After months of grueling, astonishing and absolutely insane politicking from the major party candidates in the United Sates, the Iowa caucuses have finally arrived. It is time to see who has the chops and who is full of hot air - well, honestly I think we already knew that, but its time to see what voters think about their prospective candidates among Republicans and Democrats in the first poll that counts.
I'm going to break from the pack and actually suggest something some people might say is crazy: Donald Trump will not win the Republican caucuses.
That's right, I said Trump won't win, and I think there is even a chance he will end up in third.
Here is how I think the Republican caucuses will go, with some general notions:
Huckabee, Fiorina, Kasich, et. al.: < 5%
Why do I see these results, or more in particular, why do I see Trump's position in danger?
Honestly the above result would not be an insane one. FiveThirtyEight has all the above in range, and the only result that is out of line with them is Rubio's, who I think has had his chances somewhat underestimated going into today. He will also benefit from any drop among the "establishment" candidates, such as Bush and Christie (maybe), while he has cast his net out to evangelicals as well and will surely benefit somewhat from that.
Cruz meanwhile has shown himself to have a strong organization, even if he has a tendency to shoot himself in the foot with it, and will benefit the most from any last minute surge among evangelicals or anti-Trump caucus goers by having the structures and people in place that can take advantage of it.
Trump is popular and will make an impact, to be sure. He could even win, but it would likely be a squeaker. The reason I doubt Trump's staying power has several parts: he is hated as much as he is loved, his core support relies among people who have either never caucused before or are apathetic, and he has a large array of forces against him, so large that I doubt anyone has ever seen something like it before - the only benefit for him being that they have yet to coalesce behind a single candidate.
More importantly, we can look at polling. For all of Trump's huge lead nationally, his polling numbers in Iowa remain dismal and barely outpaces Cruz. That speaks to some serious underlying doubts among voters about how popular he really is, and among Republican caucus goers who are an experienced and decisive bunch when push comes to shove, those doubts must be amplified tenfold.
And if people in Iowa doubt him now, if he loses how much will those doubts increase among everyone else?
As for the rest of the candidates, such as Bush and Carson, their dismal results will surely prompt some serious questions among their backers and donors. Carson is already in free fall, and I doubt we will see much of him past Iowa; while Bush, if he cannot get above 5%, will have wasted everyone's time and over $100-million of their money in a campaign that has gotten nowhere. Bush may yet come up above 10%, as John McCain did in 2008, and keep himself in the race; if not, then he will have a struggle to get to his home state of Florida where even the polls there look bad for him.
Iowa is a set up for New Hampshire at the end of the day. The primaries there will confirm the Iowa trend and set up the rest of the race, as it did in previous cycles - NH is where McCain thumped Romney and Iowa caucus winner Huckabee, Bush Sr. went on to crush Dole who won Iowa, and where Obama confirmed his surprise Iowa win wasn't just a fluke and he could be competitive with Clinton. If Trump ends up second or third after garnering so much attention as the frontrunner, I expect him to falter even further in New Hampshire.
On the Democratic side, the results are probably going to be less spectacular than some hope.
Like Trump, but less insane, Sanders is facing juggernaut, but unlike Trump the juggernaut is all behind one opponent: Clinton.
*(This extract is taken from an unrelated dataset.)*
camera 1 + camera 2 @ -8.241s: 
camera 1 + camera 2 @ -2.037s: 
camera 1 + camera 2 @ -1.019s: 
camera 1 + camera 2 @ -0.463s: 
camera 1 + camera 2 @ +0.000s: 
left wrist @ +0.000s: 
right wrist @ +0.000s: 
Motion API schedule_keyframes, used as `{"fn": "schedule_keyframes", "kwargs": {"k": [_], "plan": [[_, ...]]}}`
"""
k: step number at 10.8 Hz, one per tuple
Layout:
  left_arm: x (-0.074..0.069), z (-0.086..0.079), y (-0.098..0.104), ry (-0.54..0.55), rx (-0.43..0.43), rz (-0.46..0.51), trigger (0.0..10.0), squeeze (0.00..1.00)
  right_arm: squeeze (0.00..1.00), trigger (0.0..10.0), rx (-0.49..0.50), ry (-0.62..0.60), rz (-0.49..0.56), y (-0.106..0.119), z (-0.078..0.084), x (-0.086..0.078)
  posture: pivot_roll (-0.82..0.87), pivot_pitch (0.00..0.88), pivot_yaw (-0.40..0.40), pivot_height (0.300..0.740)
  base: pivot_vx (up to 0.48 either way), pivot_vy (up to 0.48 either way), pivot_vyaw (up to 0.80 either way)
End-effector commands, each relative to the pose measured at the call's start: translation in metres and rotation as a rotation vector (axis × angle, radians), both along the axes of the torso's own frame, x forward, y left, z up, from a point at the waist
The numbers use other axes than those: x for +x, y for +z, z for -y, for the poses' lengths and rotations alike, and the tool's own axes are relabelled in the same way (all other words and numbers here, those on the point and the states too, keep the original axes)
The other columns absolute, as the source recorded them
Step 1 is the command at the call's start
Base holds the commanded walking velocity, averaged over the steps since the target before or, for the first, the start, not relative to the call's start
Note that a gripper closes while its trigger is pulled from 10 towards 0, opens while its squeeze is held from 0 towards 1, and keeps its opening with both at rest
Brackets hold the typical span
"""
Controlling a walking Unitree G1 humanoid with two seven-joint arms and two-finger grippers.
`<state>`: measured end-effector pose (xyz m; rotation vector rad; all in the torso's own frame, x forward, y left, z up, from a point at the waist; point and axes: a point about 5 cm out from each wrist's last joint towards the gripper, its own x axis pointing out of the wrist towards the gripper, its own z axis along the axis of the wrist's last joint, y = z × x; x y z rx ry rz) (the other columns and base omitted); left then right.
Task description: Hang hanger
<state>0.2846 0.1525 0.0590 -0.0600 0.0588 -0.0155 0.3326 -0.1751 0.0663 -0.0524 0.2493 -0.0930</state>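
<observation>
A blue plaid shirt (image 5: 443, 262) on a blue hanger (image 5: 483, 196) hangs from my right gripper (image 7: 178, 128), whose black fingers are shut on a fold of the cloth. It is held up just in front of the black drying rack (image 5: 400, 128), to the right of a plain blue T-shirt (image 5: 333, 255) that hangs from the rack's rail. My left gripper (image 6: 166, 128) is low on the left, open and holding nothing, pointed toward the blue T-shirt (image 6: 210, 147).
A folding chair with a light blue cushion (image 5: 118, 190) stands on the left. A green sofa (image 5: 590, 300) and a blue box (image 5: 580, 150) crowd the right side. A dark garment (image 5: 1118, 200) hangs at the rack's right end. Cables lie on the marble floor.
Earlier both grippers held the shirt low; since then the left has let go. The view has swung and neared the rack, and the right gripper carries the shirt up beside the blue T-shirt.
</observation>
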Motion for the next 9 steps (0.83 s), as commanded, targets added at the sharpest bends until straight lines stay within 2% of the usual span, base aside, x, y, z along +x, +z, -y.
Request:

While the Des Moines register poll put Sanders within striking distance, at the end of the day Sanders is going to end up fairing poorly.
O'Malley: < 5%
As much as I'd like to #FeeltheBern, it probably isn't going to happen. Insurgent candidacies have happened before on the Democratic side, the most obvious being Al Gore vs. Bill Bradley in 2000, where the insurgent Bradley quickly gained momentum on the 'inevitable' Gore in the lead up to the caucuses, with the polls showing him close behind - only to lose by nearly 30% when all was said and done.
Sanders does have a better chance to win New Hampshire, which is right next door to his home state of Vermont and where he probably has an extensive network, but if he can't win Iowa then he is unlikely to win much else.
Yes, Clinton was upset by Obama in 2008, we all know this story. At the end of the day however, Clinton was a much more flawed candidate back then and was not the clear leader. She traded first place with John Edwards and Obama in Iowa several times and never held a steady lead nationally either. This campaign is not analogous, and Sanders has a much farther hill to climb than Obama ever did.
Now, I could be wrong about all of this, but I don't think I will be however - I think the world is a lot more sane than it currently looks, and it will be borne out tonight.